Kepala Cabang FIF Balaraja Bungkam, Arogansi Manajemen Semakin Kuat
Kunjungan langsung yang dilakukan jurnalis bersama aktivis Gerakan Anti Korupsi dan Penyelamatan Aset Negara (Gakorpan) Banten bersama wartawan media InovasiNews.com ke kantor FIF Balaraja, Senin (21/4), berakhir tanpa satu pun pernyataan dari pimpinan cabang. Ironisnya, pesan konfirmasi yang dikirimkan melalui aplikasi WhatsApp juga tidak direspons, memperkuat dugaan sikap anti transparansi dari jajaran manajemen.
Padahal, kehadiran media bukan untuk memperkeruh suasana, melainkan menjalankan fungsi kontrol sosial dan memberi ruang klarifikasi. Namun sikap bungkam Kacab justru memantik pertanyaan publik: apakah benar ada sesuatu yang ingin disembunyikan?
Arif selaku humas Ylpk Perari Juga Kaperwil Banten media InovasiNews.com, turut mengecam sikap diam Kepala Cabang FIF yang dinilai sebagai bentuk arogansi lembaga pembiayaan terhadap konsumen dan media. Ia menegaskan bahwa tindakan semena-mena dalam penarikan kendaraan harus dihentikan, dan aparat wajib turun tangan.
“Kalau seperti ini terus dibiarkan, siapa pun bisa jadi korban berikutnya. Ini bukan sekadar soal kredit macet, ini soal penegakan hukum dan keadilan sosial. Jangan jadikan rakyat kecil sebagai objek kesewenang-wenangan,” tegas Arif dengan nada geram.

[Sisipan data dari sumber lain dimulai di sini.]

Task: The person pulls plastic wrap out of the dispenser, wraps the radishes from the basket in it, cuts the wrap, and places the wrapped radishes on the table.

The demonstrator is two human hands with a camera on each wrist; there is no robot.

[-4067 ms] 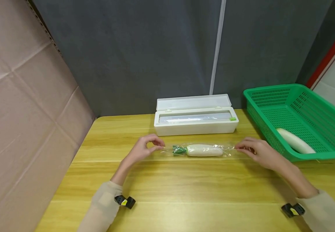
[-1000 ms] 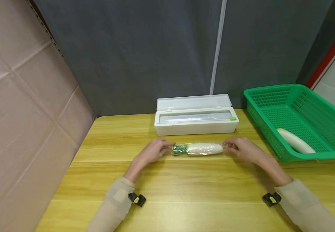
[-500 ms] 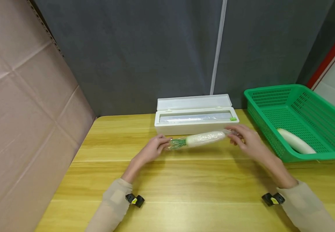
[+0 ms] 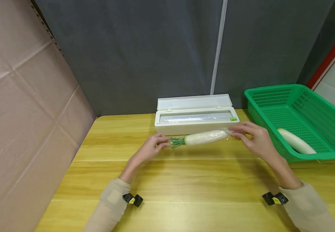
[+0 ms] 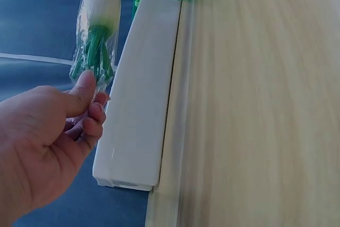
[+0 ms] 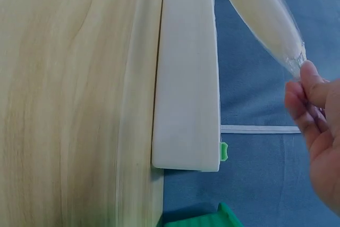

Kasus yang menimpa Mutia bukanlah sekadar persoalan kredit macet. Ini soal dugaan pelanggaran prosedur hukum dalam penarikan kendaraan. Penarikan yang dilakukan tanpa dokumen resmi, tanpa identitas jelas, dan tanpa berita acara penarikan sebagaimana diatur oleh regulasi, patut diduga sebagai bentuk intimidasi berkedok penagihan.
Lebih memprihatinkan lagi, surat elektronik yang dikirimkan oleh pihak FIF sebelumnya justru dianggap menyudutkan kerja jurnalistik dan memelintir narasi seolah-olah pemberitaan adalah hoaks. Bukankah ini bentuk pembunuhan karakter terhadap profesi pers?
Sikap demikian tidak hanya mencoreng citra perusahaan pembiayaan, tetapi juga menjadi preseden buruk bagi dunia usaha di wilayah Balaraja. Keterbukaan informasi adalah hak publik. Jika lembaga sebesar FIF menolak transparansi, bagaimana nasib konsumen kecil lainnya?
Dalam konteks ini, publik juga patut mempertanyakan peran pengawasan dari Otoritas Jasa Keuangan (OJK), Dinas Perindustrian dan Perdagangan, serta lembaga perlindungan konsumen di Kabupaten Tangerang. Ke mana mereka saat rakyat kecil butuh perlindungan?
Tidak hanya itu, aparat penegak hukum pun layak disorot. Penarikan kendaraan bermotor tanpa prosedur hukum adalah pelanggaran nyata terhadap hak konsumen. Jika dibiarkan, praktik seperti ini akan terus menelan korban.
Lembaga Swadaya Masyarakat dan media yang angkat suara seharusnya diapresiasi, bukan dimusuhi. Dalam negara hukum, membela kebenaran bukan tindakan subversif, melainkan wujud tanggung jawab moral.
Humas DPD YPK PERARI Provinsi Banten, Aminudin, bahkan telah mengingatkan bahwa tindakan penarikan tanpa dasar hukum bisa dikategorikan sebagai perbuatan melawan hukum. Pernyataan ini mestinya jadi alarm keras bagi para pelaku industri pembiayaan.
Dugaan arogansi dari kepala pimpinan FIF Cabang Balaraja tidak bisa dianggap remeh. Jika terus dibiarkan tanpa evaluasi internal dan pengawasan eksternal, bukan tidak mungkin kepercayaan masyarakat terhadap lembaga pembiayaan akan runtuh.
Kami menyerukan kepada OJK, DPRD Kabupaten Tangerang, dan seluruh unsur pemerintah terkait untuk segera turun tangan. Jangan sampai negara terlihat kalah oleh sekelompok penagih tanpa etika.
Media akan terus bersuara, sebab membungkam wartawan bukan solusi. Yang harus dijawab adalah pertanyaan publik, bukan dibungkam dengan diam yang mencurigakan.